Dec. 12, 2009 Men of all ages treated for prostate cancer with androgen deprivation therapy, specifically with gonadotropin-releasing hormone agonists (GnRH), have an increased risk of diabetes and cardiovascular disease, according to a new study published online December 7 in the Journal of the National Cancer Institute.
Previous studies indicate that older men who take androgen deprivation therapy for prostate cancer are at an increased risk for diabetes and cardiovascular disease, but the relationship between the two among men of all ages is unclear.
Nancy L. Keating, M.D., MPH, of the Division of General Internal Medicine, Department of Medicine, Brigham and Women's Hospital in Boston, and colleagues conducted an observational study of almost 38,000 men of all ages who were diagnosed with local or regional prostate cancer in the Veterans Healthcare Administration from January 2001 through December 2004, with follow-up through December 2005.
Cox proportional hazards models were used to assess whether androgen deprivation therapy with GnRH agonists, oral antiandrogens (drugs that block the action of hormones), the combination of the two, or orchiectomy (removal of the testicles) were associated with diabetes, coronary heart disease, myocardial infarction, sudden cardiac death, or stroke, after adjustment for patient and tumor characteristics.
Treatment with GnRH agonists was associated with statistically significant increased risks of incident diabetes (for GnRH agonist therapy, 159.4 events per 1,000 person-years versus 87.5 events for no androgen deprivation therapy).
"Additional research is needed to understand the effects of GnRH agonists for clinical settings where benefits have not yet been established, to identify populations of men at highest risk of complications associated with GnRH agonists, and to investigate strategies to prevent treatment-related morbidity," the authors write. "Nevertheless, patients and physicians considering initiation of GnRH agonist treatment for local or regional prostate cancer should factor the potential increased risks of diabetes and cardiovascular disease as they make treatment decisions."
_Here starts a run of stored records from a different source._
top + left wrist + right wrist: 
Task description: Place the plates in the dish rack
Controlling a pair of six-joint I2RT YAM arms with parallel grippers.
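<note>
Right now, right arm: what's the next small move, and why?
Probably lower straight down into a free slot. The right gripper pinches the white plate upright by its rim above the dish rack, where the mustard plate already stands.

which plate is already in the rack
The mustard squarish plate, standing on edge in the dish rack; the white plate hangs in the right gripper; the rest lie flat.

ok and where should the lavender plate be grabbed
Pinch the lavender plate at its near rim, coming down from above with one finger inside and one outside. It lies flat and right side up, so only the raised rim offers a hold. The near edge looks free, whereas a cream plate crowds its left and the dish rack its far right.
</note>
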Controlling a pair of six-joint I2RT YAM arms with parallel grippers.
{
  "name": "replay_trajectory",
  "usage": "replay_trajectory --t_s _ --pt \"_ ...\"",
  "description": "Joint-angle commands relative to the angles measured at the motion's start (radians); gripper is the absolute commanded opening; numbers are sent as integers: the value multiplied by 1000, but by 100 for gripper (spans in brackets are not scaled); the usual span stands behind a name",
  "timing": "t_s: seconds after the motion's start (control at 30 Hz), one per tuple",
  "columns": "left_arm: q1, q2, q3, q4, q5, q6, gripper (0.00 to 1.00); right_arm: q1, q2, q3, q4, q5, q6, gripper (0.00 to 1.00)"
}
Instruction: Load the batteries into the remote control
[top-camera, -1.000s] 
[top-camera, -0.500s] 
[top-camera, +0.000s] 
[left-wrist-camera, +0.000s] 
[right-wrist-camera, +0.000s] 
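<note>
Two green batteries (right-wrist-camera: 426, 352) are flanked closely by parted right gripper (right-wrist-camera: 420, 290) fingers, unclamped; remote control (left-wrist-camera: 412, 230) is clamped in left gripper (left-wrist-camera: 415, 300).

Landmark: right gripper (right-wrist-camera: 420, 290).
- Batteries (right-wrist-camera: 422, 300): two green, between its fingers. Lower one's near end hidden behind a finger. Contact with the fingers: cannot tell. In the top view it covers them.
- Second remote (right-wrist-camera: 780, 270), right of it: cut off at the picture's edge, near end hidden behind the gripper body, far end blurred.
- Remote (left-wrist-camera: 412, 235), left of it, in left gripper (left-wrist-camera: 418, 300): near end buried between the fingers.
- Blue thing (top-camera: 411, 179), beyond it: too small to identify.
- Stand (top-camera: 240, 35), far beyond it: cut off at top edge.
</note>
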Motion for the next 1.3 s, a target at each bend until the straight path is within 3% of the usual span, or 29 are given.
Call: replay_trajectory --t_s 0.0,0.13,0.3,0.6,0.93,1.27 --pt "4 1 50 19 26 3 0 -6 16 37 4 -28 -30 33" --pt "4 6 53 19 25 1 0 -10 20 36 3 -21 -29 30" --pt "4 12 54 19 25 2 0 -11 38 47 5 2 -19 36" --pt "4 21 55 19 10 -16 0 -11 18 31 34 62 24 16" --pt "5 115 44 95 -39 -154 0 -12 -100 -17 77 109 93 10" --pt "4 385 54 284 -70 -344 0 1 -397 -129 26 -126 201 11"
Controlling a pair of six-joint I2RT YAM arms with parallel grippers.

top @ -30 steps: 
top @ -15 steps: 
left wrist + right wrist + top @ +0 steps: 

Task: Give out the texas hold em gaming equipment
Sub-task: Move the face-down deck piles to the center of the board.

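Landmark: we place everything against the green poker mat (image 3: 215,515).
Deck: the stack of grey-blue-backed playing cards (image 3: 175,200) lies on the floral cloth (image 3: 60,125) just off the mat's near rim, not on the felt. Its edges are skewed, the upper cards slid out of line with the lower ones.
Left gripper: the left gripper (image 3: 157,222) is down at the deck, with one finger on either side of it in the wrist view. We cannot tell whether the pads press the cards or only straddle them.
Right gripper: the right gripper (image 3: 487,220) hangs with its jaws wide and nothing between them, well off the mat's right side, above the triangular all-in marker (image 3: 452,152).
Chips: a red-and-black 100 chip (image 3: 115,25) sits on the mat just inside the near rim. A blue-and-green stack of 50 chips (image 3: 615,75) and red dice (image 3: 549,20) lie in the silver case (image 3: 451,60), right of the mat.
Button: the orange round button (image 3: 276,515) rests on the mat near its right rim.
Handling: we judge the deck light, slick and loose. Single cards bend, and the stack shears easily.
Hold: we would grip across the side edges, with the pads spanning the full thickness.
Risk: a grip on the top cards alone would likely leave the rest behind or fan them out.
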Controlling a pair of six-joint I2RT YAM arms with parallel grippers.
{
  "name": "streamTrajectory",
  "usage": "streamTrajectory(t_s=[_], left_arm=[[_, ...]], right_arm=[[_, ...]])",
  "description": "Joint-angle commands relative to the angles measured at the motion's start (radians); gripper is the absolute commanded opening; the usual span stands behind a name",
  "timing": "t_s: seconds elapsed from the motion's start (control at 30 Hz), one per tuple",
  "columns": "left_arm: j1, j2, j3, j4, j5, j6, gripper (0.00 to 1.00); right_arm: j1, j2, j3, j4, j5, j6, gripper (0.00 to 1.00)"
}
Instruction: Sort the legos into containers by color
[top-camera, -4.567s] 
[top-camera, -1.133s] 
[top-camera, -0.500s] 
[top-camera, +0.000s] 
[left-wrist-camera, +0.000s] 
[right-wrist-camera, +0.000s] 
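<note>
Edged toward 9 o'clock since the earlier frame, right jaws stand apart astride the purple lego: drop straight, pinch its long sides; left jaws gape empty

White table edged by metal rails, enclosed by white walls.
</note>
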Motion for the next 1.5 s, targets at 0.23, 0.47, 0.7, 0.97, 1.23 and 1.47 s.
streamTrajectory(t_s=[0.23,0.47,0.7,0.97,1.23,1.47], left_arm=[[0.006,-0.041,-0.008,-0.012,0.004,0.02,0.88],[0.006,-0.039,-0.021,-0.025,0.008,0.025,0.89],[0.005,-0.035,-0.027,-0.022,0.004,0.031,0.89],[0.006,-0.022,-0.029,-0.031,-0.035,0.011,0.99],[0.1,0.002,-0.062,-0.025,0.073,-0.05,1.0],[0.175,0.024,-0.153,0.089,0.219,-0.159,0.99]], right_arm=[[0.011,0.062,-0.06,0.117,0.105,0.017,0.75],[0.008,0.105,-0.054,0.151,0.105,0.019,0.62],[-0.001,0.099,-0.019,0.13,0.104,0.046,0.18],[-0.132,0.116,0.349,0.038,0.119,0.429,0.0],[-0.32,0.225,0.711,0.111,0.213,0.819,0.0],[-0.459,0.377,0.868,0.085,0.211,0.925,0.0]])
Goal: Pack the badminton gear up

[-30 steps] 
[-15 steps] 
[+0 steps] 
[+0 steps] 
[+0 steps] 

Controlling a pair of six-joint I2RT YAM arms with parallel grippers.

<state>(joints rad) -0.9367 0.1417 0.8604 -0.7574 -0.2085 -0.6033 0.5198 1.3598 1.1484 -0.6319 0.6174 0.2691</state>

In an accompanying editorial, Peter Albertsen, M.D., University of Connecticut Health Center in Farmington, said this study adds to the growing body of literature on androgen deprivation therapy. The researchers gave a glimpse into the extent of therapy side effects for contemporary patients, including men younger than 55 and older than 75 years, according to Albertsen.
"With the growing number of men wrestling with rising PSA [prostate-specific antigen] values after treatment, we should organize appropriate trials and reflect carefully about the anticipated benefits and harm before initiating ADT treatment," the editorialist writes.